Gardant les yeux irrémédiablement détournés à cause d'une certaine gêne qu'il ne pouvait s'empêcher d'éprouver, Stiles sentit plus qu'il ne vit Derek s'installer à côté de lui. Dans un sens, l'hyperactif continuait de penser, en arrière-plan, ne pas mériter tous ces efforts, tout cet égard de la part du loup-garou. C'était une conséquence de sa solitude prolongée, de l'indifférence, de la dégradation aussi brutale que violente de sa relation avec son père : toute une accumulation d'éléments dans sa vie dont il n'était, au final, qu'un pauvre spectateur.

- Stiles, regarde-moi.

L'hyperactif déglutit, mais ne ressentit aucune peur. Disons que dans sa gêne, il était devenu adepte du détournement de regards. Parfois, il arrivait à relever les yeux vers celui qui était devenu, par la force des choses, à la fois son hôte, son sauveur, et sans doute son plus grand soutien, juste avant Liam. Là, il se fit violence pour ne pas garder les yeux rivés au sol et relever ses iris ambrés vers Derek, par respect pour lui. Si son visage paraissait inexpressif, Stiles fut frappé par la douceur qu'il arrivait étonnamment bien à déceler dans ses orbes d'une clarté stupéfiante. Derek avait un regard qui lui avait toujours plu et il s'était souvent demandé comment il était possible d'avoir des yeux aussi clairs et colorés à la fois. Mais cette tendresse… Qui était certainement autre chose, ne put que le surprendre, au point de faire rater un battement à son cœur. Cette fois, il vit tout autant qu'il sentit le loup prendre sa main, coller sa peau calleuse à la sienne, si douce en comparaison. Et malgré la gêne, la honte, l'insidieuse peur de l'abandon, Stiles s'efforça de ne pas détourner le regard.

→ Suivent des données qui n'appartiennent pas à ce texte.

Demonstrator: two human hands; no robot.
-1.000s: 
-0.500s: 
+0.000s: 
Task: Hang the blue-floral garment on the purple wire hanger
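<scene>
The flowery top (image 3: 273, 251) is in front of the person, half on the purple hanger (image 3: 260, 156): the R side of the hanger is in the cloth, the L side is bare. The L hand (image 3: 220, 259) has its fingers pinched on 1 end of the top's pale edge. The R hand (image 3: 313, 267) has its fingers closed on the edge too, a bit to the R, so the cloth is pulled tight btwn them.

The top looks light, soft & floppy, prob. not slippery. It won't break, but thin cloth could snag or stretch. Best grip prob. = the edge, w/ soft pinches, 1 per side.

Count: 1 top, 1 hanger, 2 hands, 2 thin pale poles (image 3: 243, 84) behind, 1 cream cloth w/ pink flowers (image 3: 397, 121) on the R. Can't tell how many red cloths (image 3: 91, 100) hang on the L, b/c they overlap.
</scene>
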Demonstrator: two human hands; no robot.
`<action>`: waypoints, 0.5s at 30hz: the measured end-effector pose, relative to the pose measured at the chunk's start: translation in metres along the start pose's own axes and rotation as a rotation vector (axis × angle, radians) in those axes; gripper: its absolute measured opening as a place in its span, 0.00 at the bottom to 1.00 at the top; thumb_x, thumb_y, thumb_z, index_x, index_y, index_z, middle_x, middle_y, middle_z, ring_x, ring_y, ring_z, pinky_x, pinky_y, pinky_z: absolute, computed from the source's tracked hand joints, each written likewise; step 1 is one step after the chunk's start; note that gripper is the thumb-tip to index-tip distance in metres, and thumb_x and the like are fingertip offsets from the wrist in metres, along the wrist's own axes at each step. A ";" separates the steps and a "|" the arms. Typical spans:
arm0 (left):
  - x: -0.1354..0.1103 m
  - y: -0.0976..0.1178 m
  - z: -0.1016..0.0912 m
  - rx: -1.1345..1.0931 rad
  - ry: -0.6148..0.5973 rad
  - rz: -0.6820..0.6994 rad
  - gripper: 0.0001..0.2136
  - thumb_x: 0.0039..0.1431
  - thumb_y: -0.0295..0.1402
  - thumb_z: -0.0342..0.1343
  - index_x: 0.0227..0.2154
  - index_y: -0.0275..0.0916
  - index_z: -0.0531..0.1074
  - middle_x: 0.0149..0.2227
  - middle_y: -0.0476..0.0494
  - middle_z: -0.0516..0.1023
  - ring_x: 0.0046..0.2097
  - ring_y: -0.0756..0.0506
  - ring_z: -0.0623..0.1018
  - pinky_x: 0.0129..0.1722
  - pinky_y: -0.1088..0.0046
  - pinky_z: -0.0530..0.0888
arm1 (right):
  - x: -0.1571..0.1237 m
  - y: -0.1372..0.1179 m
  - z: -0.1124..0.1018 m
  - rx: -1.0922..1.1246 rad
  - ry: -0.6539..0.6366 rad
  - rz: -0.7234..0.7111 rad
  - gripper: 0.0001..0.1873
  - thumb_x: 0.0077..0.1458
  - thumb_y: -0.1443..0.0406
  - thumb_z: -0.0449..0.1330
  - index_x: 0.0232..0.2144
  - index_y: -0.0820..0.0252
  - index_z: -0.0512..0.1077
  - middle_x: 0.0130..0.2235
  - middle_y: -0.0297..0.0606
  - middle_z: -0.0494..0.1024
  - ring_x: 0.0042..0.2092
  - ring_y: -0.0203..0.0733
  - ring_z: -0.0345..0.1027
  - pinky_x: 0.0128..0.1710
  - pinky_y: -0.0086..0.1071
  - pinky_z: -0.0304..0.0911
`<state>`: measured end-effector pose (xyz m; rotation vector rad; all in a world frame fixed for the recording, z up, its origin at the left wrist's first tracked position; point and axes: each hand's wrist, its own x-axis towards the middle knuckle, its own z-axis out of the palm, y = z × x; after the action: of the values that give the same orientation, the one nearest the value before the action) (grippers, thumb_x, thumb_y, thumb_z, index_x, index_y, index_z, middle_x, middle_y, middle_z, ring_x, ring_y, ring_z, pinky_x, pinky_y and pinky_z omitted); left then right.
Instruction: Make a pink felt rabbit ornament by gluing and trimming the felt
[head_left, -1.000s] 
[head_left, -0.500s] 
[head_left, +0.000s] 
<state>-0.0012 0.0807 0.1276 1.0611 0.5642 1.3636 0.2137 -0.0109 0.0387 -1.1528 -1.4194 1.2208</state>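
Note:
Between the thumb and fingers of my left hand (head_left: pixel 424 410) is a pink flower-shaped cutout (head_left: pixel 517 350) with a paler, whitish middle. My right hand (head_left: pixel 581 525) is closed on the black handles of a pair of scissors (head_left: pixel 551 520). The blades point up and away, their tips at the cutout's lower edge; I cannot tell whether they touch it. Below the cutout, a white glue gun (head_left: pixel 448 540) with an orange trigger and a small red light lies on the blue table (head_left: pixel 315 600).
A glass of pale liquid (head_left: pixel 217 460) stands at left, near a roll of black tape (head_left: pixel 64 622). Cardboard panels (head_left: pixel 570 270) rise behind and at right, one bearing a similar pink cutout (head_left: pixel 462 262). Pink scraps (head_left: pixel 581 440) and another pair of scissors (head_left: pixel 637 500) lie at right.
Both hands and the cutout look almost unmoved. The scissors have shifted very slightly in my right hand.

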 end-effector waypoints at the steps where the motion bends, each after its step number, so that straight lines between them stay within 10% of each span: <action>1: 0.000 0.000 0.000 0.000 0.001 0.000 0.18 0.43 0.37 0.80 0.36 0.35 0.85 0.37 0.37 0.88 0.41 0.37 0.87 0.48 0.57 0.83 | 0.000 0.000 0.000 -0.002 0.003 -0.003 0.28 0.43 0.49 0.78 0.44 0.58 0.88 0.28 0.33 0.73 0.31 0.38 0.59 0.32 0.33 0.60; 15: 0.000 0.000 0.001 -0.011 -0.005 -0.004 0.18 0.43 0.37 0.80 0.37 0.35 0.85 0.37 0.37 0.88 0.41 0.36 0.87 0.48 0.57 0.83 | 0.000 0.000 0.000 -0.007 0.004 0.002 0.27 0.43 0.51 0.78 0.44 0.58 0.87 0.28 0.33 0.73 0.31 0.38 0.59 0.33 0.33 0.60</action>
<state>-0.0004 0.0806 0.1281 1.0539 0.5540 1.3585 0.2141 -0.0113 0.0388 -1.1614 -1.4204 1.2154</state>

Il se passa un instant, une seconde, peut-être une minute, puis Derek la bouche et sa voix fit naître une étrange chaleur à l'intérieur de Stiles :

- Tu ne replongeras plus.

C'était dit et affirmé avec un tel aplomb que Stiles le crut, sur le moment, et n'eut pas le courage d'envisager le contraire, même pour se protéger. Il arrivait à un stade où la fatigue mentale prenait le pas sur tout le reste. Il avait besoin de temps. D'affection. De soutien. D'une fraîcheur. De renouveau. Un stade où, finalement, tout était encore possible. Et même si une part de lui persistait à lui répéter qu'il était perdu, que plus rien n'aurait jamais de saveur, l'autre partie choisit de croire Derek, d'accepter ces mots, cet espoir si beau auquel il avait longtemps arrêté de croire.

Un sourire aussi faible que frêle apparut sur son visage et même si l'incertitude persistait dans son regard, ses doigts serrèrent ceux de Derek, dans une acceptation silencieuse, celle qui, peut-être, réussirait enfin à changer le cours des choses.